Data shown Start Marker

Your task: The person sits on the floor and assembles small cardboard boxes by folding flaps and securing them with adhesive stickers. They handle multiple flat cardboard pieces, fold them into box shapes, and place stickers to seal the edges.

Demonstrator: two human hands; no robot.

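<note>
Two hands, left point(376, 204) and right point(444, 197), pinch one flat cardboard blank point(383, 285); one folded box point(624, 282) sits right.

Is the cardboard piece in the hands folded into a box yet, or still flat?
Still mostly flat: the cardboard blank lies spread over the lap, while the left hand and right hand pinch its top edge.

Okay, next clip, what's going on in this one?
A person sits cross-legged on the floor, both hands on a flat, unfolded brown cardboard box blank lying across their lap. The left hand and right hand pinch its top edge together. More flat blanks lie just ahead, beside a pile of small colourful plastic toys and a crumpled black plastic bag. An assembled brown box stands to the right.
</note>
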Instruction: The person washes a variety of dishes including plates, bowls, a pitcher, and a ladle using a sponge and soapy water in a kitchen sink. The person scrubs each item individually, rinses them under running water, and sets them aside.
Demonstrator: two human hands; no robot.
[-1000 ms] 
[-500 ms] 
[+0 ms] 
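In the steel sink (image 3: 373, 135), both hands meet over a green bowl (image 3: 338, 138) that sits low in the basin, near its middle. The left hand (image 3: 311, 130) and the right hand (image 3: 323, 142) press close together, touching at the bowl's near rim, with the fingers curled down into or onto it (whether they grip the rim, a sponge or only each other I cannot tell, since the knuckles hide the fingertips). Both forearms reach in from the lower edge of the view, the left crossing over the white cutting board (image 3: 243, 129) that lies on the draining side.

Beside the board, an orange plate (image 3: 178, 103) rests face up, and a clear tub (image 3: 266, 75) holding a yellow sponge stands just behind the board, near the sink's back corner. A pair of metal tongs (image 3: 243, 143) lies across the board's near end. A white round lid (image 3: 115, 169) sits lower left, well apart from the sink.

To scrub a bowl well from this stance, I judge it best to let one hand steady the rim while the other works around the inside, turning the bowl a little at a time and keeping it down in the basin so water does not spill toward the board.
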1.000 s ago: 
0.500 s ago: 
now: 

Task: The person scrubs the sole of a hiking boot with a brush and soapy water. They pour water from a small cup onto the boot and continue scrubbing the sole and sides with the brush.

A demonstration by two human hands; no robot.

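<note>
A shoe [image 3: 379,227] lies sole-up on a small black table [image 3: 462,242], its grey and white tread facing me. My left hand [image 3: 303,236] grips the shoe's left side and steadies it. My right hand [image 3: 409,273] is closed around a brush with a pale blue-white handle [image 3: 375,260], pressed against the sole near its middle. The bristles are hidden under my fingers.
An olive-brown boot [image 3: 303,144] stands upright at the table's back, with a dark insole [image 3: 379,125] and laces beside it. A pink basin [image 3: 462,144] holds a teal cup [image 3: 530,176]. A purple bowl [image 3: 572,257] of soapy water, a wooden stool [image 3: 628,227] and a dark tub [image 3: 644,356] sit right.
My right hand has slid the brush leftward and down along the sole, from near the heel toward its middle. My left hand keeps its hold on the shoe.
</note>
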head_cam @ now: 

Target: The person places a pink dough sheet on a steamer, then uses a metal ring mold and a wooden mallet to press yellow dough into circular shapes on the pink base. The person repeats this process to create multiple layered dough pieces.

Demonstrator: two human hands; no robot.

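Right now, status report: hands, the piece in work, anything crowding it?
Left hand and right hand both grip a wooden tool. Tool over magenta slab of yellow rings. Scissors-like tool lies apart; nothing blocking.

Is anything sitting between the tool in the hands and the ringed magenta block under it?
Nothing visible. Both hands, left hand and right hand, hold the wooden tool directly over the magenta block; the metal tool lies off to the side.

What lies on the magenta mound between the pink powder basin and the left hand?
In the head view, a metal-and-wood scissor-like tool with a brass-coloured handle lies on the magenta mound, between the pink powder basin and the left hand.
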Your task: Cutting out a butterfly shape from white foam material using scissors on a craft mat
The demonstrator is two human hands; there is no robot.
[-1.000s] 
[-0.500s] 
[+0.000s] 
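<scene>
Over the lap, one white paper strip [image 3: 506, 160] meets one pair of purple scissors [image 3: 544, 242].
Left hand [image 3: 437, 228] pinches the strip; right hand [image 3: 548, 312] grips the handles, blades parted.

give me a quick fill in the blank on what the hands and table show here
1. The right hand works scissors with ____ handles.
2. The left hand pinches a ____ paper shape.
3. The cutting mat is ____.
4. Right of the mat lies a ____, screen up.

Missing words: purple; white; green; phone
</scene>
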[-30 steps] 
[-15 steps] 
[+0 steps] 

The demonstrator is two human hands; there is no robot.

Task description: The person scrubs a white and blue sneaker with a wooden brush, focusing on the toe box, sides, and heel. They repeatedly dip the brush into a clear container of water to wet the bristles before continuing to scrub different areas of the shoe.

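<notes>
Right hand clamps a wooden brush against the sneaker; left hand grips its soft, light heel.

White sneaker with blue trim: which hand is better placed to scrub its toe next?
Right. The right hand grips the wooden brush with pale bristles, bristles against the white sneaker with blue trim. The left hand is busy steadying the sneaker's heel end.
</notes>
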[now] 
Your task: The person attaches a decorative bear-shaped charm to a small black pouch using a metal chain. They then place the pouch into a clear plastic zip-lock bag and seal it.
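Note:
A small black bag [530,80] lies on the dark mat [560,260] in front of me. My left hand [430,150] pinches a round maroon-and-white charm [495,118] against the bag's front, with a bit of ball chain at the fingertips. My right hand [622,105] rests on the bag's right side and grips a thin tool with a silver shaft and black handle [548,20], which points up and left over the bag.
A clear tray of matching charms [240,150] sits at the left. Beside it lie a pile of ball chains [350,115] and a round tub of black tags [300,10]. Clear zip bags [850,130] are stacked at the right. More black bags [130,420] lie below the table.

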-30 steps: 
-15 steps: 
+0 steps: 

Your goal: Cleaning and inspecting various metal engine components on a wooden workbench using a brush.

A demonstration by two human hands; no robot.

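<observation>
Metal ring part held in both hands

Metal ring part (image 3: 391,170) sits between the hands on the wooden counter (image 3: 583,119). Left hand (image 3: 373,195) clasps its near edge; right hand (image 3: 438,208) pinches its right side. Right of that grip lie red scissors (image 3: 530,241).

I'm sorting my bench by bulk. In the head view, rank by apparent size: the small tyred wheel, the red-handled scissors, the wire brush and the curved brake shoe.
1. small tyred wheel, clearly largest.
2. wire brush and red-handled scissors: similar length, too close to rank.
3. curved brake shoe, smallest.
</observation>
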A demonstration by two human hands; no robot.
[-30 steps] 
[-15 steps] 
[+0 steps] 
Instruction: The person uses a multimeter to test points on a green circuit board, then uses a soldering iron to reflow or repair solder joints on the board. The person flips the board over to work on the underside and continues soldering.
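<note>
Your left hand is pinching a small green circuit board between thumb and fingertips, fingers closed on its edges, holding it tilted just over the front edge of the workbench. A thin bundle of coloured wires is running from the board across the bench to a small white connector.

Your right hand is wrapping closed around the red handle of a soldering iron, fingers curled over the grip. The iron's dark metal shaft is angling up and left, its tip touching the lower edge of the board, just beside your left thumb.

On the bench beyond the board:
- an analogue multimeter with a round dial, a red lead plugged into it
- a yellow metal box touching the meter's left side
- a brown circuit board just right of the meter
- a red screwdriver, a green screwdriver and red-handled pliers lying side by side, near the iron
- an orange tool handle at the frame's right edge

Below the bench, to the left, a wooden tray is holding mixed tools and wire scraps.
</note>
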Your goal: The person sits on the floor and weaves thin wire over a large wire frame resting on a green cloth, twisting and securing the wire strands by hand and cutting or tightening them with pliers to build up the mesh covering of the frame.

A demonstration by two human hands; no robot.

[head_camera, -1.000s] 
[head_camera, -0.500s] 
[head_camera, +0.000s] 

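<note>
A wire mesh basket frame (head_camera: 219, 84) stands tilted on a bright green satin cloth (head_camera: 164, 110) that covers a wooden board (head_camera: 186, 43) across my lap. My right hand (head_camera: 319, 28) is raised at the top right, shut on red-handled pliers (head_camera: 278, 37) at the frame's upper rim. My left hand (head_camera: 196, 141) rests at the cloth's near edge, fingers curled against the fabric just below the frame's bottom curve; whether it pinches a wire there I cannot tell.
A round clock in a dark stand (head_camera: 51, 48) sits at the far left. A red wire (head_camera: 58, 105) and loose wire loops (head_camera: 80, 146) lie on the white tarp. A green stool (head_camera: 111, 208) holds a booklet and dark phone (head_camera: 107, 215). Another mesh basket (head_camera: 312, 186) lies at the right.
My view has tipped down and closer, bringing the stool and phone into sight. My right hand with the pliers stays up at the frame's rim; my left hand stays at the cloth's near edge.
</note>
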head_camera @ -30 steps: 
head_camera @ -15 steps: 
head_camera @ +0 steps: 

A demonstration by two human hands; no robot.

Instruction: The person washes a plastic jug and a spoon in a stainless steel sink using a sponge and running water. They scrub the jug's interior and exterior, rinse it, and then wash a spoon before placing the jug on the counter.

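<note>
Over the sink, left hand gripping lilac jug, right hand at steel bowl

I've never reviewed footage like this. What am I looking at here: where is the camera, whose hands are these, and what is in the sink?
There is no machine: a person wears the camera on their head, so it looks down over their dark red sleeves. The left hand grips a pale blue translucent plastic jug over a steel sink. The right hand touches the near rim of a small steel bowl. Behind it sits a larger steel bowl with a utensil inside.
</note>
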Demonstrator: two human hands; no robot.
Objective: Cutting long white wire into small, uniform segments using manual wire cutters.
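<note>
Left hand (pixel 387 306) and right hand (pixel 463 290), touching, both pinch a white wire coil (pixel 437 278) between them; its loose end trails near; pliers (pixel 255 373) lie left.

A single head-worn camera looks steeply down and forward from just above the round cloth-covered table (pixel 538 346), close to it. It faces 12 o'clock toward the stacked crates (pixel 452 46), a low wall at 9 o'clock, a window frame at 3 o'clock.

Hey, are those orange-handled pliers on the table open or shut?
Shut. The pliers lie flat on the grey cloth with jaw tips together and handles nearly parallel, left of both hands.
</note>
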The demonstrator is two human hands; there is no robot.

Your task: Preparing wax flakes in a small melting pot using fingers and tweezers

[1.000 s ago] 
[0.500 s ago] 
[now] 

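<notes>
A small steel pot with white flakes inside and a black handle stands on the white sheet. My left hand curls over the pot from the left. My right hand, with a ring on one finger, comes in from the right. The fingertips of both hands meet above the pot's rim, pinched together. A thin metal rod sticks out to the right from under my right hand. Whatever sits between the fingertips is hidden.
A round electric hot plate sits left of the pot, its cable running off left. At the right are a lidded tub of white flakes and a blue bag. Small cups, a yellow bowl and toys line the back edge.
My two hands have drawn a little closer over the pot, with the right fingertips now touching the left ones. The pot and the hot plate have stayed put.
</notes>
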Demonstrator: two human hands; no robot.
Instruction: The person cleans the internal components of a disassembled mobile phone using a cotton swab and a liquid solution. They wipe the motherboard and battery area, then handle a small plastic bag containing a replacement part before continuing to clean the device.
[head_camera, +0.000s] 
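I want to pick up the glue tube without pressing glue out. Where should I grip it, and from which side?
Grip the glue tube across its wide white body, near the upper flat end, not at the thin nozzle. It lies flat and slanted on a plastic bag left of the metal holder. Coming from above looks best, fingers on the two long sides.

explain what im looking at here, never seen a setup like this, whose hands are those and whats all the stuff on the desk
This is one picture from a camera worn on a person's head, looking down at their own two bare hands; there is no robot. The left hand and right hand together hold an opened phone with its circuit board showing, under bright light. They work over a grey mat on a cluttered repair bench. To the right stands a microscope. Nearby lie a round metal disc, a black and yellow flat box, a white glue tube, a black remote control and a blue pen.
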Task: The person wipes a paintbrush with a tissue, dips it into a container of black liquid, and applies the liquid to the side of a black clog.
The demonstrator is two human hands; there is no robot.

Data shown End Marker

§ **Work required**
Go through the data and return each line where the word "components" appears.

§ **Task solution**
Your goal: Cleaning and inspecting various metal engine components on a wooden workbench using a brush.
Instruction: The person cleans the internal components of a disassembled mobile phone using a cotton swab and a liquid solution. They wipe the motherboard and battery area, then handle a small plastic bag containing a replacement part before continuing to clean the device.

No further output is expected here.